■ Exercise description:
Lines with the word "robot" in them must be copied from the records below.
* * * *
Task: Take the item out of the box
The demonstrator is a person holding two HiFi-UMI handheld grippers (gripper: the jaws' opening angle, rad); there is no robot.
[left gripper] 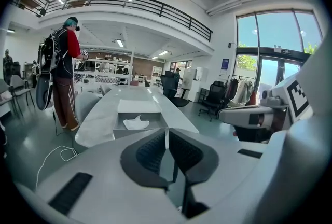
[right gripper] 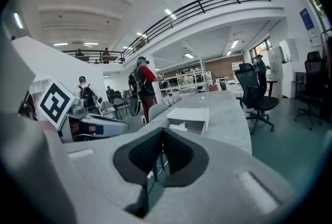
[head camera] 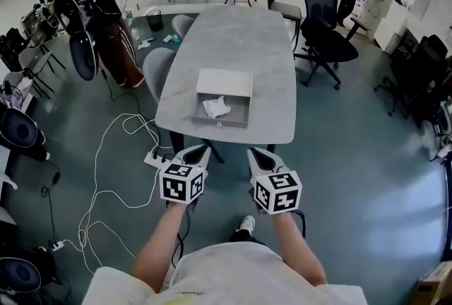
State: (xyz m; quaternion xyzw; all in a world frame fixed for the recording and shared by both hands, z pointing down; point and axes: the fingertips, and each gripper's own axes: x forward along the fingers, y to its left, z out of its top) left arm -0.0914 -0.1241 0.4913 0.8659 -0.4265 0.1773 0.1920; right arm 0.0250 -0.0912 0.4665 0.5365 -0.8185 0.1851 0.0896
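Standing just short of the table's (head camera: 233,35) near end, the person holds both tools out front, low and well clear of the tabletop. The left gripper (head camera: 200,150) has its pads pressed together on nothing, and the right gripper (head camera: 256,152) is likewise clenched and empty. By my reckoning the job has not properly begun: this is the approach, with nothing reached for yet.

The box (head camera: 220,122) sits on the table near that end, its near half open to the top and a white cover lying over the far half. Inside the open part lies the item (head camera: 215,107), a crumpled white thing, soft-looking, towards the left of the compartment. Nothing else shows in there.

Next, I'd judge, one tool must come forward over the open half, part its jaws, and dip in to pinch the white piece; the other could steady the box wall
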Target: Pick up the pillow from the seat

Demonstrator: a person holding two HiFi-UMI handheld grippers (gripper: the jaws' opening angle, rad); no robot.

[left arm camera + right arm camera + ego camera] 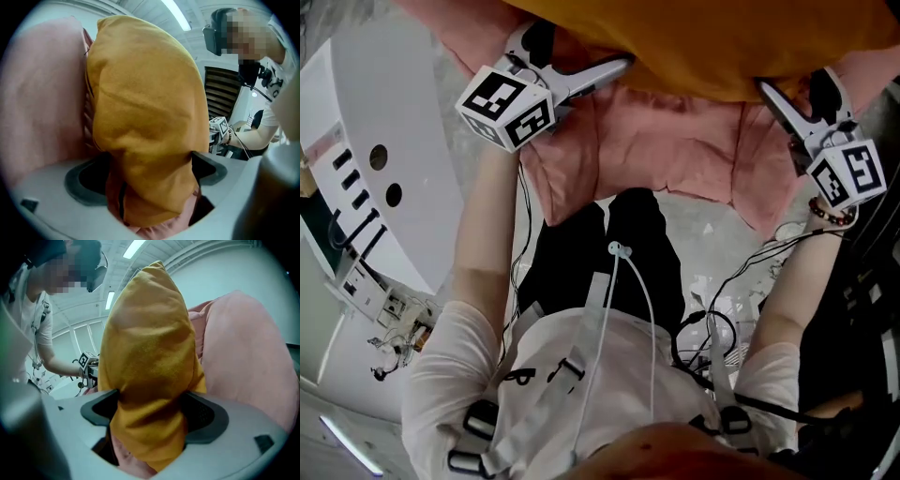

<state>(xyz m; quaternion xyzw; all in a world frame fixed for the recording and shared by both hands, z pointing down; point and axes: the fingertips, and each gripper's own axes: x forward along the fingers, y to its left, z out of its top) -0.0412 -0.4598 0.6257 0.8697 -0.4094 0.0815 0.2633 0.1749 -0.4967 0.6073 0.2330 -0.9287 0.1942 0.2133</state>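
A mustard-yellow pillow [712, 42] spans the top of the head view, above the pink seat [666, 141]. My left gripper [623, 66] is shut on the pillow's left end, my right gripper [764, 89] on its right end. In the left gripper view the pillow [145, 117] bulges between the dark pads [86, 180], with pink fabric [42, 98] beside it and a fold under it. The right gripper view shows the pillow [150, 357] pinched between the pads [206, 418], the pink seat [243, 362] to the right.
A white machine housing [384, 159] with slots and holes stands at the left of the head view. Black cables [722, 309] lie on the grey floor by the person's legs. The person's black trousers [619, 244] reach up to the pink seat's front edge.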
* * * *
■ Answer space:
The demonstrator is a person holding two HiFi-UMI handheld grippers (gripper: the jaws' opening angle, rad); there is no robot.
Demonstrator: a person holding two HiFi-UMI handheld grippers (gripper: the jaws' opening angle, rad); no robot.

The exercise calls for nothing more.